Most of us have resigned ourselves to whiling away the holiday with our antidepressant pills — I mean family — which will probably include cooking, drinking, eating, drinking, watching football and drinking. If you’re bringing a significant other with you to your family affair, exercise caution when looking for a secret rendezvous location. You never know when Aunt Olga is going to suddenly start opening closet doors in her quest for the Patron. I would recommend a little automobile action. Simply wait until someone notices there are no limes for the Corona, or whoops, we forgot to pick up Gramps from the airport, and jump on the chance to help out. Once you’re in the car, you and your partner in crime are free to assist one another with any additional tasks that may arise. Just don’t forget the limes. Or Gramps.
One of the perks of the four-day break is just that: It’s four days. That’s plenty of time to play wholesome games with your pre-teen cousin, Facebook stalk your high school teachers with your friends and still have time leftover for leftovers with your ex. For 21-year-olds and those of you with good fake I.D.s, grabbing drinks with your childhood pal who suddenly looks damn sexy in those heeled boots is an easy way to facilitate the hookup process. Or wait until about 9:30 for your parents fall into a wine stupor, and entice your evening entertainment to come over and “catch up.” My personal favorite is the midnight jacuzzi date.
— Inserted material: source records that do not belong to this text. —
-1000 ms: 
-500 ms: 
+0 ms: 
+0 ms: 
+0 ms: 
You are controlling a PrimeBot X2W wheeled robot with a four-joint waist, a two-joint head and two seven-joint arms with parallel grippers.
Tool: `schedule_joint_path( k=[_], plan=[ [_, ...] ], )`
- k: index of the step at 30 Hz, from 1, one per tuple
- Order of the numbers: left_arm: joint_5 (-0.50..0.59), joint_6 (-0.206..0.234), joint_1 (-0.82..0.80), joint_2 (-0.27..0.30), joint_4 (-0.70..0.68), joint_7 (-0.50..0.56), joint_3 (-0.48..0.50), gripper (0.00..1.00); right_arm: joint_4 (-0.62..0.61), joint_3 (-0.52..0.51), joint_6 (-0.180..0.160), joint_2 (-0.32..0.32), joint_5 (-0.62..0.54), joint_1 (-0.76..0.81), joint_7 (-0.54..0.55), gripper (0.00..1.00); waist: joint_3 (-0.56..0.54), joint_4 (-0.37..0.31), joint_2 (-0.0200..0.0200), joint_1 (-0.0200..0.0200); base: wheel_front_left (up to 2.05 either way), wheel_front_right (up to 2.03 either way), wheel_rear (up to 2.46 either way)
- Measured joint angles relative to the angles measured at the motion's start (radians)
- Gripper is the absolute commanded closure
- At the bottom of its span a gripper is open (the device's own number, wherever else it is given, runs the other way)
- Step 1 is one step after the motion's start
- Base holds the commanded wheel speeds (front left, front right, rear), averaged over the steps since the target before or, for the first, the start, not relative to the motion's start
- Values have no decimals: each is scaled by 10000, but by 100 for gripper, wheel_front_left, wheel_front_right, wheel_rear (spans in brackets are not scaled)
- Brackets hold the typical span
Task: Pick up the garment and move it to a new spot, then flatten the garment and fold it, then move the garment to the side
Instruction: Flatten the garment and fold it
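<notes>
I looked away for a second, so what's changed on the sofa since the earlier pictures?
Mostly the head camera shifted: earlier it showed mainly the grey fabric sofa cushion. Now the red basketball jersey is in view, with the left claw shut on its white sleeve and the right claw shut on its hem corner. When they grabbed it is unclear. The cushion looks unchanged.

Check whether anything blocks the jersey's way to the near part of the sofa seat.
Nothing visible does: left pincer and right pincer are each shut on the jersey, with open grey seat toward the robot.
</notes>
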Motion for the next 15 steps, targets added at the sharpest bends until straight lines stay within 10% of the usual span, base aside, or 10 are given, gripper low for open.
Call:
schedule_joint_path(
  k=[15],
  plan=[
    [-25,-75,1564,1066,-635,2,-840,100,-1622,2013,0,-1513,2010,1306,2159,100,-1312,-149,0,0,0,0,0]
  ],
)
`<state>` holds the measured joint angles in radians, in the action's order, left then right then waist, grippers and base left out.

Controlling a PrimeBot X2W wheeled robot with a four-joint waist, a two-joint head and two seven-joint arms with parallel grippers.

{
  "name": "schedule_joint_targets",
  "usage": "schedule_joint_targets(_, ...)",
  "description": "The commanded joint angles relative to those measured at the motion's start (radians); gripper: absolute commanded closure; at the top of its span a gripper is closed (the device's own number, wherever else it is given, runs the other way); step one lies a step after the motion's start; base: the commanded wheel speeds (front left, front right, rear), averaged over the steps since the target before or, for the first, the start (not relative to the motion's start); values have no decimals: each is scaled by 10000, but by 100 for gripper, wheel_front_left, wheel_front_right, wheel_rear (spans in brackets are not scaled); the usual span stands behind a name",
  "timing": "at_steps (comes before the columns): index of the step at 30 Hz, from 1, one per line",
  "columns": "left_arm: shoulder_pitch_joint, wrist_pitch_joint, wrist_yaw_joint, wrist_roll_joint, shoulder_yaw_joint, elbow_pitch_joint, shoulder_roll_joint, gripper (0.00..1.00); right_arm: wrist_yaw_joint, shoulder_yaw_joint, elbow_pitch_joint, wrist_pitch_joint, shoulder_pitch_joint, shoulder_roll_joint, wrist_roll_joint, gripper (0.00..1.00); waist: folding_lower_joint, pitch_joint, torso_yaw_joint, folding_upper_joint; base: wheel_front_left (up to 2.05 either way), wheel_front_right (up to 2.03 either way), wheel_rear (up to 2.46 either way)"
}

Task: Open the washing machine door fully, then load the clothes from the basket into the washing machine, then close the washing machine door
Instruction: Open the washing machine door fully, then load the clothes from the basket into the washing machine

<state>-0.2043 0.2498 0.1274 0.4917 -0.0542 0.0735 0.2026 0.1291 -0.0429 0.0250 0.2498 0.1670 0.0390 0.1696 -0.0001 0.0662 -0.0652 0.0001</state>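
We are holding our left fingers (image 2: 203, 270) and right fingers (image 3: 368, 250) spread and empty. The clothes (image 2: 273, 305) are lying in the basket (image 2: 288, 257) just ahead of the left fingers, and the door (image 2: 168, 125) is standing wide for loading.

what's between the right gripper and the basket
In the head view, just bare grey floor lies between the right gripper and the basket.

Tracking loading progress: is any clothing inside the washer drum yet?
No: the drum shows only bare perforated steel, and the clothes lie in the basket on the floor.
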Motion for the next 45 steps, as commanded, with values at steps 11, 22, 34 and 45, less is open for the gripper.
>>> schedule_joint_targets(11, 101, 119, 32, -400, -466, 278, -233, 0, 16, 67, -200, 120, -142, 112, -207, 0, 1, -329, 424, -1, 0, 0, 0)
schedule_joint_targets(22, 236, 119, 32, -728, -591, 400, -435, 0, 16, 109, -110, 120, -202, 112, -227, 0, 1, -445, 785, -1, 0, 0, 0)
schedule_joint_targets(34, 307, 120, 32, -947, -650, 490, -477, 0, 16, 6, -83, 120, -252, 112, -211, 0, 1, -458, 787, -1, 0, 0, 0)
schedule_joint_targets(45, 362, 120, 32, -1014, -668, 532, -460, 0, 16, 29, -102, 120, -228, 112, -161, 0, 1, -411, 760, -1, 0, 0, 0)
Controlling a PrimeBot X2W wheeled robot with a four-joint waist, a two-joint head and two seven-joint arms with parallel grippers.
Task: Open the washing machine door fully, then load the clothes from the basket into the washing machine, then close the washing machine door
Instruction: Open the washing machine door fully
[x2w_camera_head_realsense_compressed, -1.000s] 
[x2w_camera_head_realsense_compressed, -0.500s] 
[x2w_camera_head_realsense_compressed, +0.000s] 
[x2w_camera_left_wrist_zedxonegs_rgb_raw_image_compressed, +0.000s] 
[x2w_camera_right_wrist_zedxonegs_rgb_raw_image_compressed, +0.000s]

If you’re lucky enough to have a working hot tub (as opposed to a large plastic box that was once filled with hot, bubbly water and is now the dog’s stepping stool to bark more ferociously at the raccoons) take advantage! Plug in the twinkle lights, set U2 on low and you’re set to go. The jets will also serve as a nice distraction if your visitor arrives late. We’re not all so fortunate, however, and so we must seek our bodies of warm water elsewhere. Luckily, hotel pools are frighteningly easy to sneak into, and are usually deserted by 10 p.m. In its slogan, Hilton very expressly encourages you to “Make Yourself at Home.” Yes sir, Mr. Hilton. Right away.
There can be a lot of pressure when you go back home after being away at school. For example, how do you juggle long-awaited break-up sex with your ex with an invitation for a smoking hot and perfectly shallow fling? Or what to do when your family is begging for more face time with their favorite child, but you’re trying to get more naked time with the hot bartender at the town bar? Decisions, decisions. The easy route would be to blow off one party or the other, but it would be flat out rude to reject Naked Hot Bartender’s offer to get to know each other better. With some careful planning and an extra bottle of lube, the energizer turkey inside you is free to gobble and gobble and gobble and gobble…
Thanksgiving is all about sharing, and we’ve got plenty to be thankful for: kissing, ribbed condoms, furry handcuffs, a sex position called “The Sea Horse,” the list goes on. So grab your hometown fuck buddy and share with them the life lessons you’ve learned at school this year. And if your leftover treat is too stale to enjoy, well, that’s what the pie’s for.